Seungwon Lim

Hi, I'm Seungwon Lim. I'm a researcher at Yonsei University, LangAGI (Language & AGI Lab) advised by Jinyoung Yeo. I received my bachelor's degree in Computer Science, and I am currently pursuing an integrated MS/PhD program in Computer Science.

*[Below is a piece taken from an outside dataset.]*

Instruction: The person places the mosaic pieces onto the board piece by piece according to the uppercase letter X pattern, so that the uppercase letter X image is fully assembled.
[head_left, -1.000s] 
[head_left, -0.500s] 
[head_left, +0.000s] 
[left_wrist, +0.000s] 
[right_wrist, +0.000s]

Currently, I'm working as a research scientist intern at , Exaone Lab. I am conducting research for making advanced foundation large language models.

My research question centers on developing reliable agent systems. To achieve this, I am currently focusing on agent’s reasoning, action-decision, and human-centric AI.

Publications

VisEscape: A Benchmark for Evaluating Exploration-driven Decision-making in Virtual Escape Rooms

Seungwon Lim, Sungwoong Kim, Jihwan Yu, Sungjae Lee, Jiwan Chung, Youngjae Yu

EMNLP2025 Main

TLDR; We introduce VisEscape inspired by Escape Room games, and evaluate the Reasoning and Decision-making of diverse MLLMs in exploration-driven and dynamic environments.

Verifying the Verifiers: Unveiling Pitfalls and Potentials in Fact Verifiers

Wooseok Seo, Seungju Han, Jaehun Jung, Benjamin Newman, Seungwon Lim, Seungbeen Lee, Ximing Lu, Yejin Choi, Youngjae Yu

COLM2025

When AI co-scientists fail: SPOT-a benchmark for automated verification of scientific research

Guijin Son, Jiwoo Hong, Honglu Fan, Heejeong Nam, Hyunwoo Ko, Seungwon Lim, Jinyeop Song, Jinha Choi, Gonçalo Paulo, Youngjae Yu, Stella Biderman

Under Review

TLDR; We introduce SPOT, a benchmark for automated verification of scientific research, and show a substantial margin exists for AI-assisted academic verification.

Persona Dynamics: Unveiling the Impact of Persona Traits on Agents in Text-Based Games

Seungwon Lim, Seungbeen Lee, Dongjun Min, Youngjae Yu

ACL2025 Main (Oral)

TLDR; We introduce PANDA, which incorporates Human Personality Traits into AI agents for Text-based Games and examines how these traits impact their behavior and performance.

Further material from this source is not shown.